> **Required action**: Please write out word for word the opening lines of the material, including the line with "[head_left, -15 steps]" as the last.

> **Source data**:
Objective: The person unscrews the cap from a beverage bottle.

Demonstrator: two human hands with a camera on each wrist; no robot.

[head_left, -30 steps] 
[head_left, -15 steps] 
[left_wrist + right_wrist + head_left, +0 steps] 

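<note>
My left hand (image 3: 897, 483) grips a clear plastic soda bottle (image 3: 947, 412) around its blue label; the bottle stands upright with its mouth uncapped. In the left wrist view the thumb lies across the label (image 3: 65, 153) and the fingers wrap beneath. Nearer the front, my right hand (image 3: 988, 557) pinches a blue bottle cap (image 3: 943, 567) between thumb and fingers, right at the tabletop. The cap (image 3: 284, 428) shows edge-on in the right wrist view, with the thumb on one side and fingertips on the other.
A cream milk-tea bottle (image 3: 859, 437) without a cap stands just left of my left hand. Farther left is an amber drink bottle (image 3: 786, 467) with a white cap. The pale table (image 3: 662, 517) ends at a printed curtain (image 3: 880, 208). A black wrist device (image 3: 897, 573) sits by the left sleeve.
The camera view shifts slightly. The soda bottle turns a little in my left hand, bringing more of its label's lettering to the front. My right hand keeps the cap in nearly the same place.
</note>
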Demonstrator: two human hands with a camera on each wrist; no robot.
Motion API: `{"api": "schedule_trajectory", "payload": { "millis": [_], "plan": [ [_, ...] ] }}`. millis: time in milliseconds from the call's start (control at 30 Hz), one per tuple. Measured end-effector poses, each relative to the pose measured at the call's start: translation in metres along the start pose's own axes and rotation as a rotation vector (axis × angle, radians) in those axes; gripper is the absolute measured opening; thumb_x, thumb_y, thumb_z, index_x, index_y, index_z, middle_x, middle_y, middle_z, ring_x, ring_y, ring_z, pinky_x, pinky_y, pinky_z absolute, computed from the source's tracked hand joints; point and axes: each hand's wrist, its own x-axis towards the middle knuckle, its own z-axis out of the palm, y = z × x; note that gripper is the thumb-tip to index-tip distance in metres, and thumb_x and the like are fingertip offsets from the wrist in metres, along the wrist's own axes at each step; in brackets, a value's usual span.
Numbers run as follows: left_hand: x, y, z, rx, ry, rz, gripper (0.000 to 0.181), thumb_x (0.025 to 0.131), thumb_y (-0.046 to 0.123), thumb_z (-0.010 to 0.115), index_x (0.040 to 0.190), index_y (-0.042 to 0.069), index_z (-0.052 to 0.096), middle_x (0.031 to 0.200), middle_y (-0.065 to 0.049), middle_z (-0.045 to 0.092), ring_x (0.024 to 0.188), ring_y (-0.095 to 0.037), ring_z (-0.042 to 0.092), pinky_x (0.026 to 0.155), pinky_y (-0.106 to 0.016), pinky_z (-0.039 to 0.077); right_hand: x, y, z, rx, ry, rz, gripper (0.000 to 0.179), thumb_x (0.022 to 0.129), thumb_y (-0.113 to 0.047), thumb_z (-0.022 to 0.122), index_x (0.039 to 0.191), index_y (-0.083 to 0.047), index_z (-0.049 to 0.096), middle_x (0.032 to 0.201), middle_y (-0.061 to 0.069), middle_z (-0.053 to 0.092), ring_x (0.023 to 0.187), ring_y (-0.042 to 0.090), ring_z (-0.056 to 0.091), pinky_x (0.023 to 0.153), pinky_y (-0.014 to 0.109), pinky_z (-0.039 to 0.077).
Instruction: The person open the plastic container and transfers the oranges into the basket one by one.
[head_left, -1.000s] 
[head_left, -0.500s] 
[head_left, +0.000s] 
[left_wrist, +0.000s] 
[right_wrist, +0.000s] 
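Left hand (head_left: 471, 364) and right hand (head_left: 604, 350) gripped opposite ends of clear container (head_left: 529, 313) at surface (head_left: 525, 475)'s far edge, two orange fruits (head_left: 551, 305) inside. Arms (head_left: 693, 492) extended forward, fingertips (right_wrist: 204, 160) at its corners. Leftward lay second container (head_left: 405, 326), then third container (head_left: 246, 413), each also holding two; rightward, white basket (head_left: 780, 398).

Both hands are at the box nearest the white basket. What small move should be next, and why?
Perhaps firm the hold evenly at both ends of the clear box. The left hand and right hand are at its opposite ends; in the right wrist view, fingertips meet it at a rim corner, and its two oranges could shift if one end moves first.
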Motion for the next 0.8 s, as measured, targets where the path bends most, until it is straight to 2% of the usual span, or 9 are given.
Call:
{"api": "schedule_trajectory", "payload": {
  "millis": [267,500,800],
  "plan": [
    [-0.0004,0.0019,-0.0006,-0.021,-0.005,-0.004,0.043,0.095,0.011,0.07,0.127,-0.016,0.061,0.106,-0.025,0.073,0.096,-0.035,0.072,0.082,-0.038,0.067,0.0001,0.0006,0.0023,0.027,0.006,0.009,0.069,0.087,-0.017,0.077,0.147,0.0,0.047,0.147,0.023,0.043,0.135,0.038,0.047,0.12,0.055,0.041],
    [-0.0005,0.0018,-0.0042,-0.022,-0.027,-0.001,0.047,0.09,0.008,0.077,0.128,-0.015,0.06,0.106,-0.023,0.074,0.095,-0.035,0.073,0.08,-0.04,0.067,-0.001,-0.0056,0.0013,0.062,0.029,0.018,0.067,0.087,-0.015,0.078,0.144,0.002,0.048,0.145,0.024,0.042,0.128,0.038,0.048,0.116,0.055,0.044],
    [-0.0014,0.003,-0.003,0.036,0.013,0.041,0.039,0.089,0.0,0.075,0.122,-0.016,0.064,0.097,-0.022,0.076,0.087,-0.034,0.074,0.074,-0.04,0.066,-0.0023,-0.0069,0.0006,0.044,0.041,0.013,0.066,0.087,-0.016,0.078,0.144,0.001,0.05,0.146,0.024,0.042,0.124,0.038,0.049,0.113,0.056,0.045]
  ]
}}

> **Output for this exercise**:
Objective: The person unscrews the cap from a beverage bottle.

Demonstrator: two human hands with a camera on each wrist; no robot.

[head_left, -30 steps] 
[head_left, -15 steps] 

There is nothing further in this answer.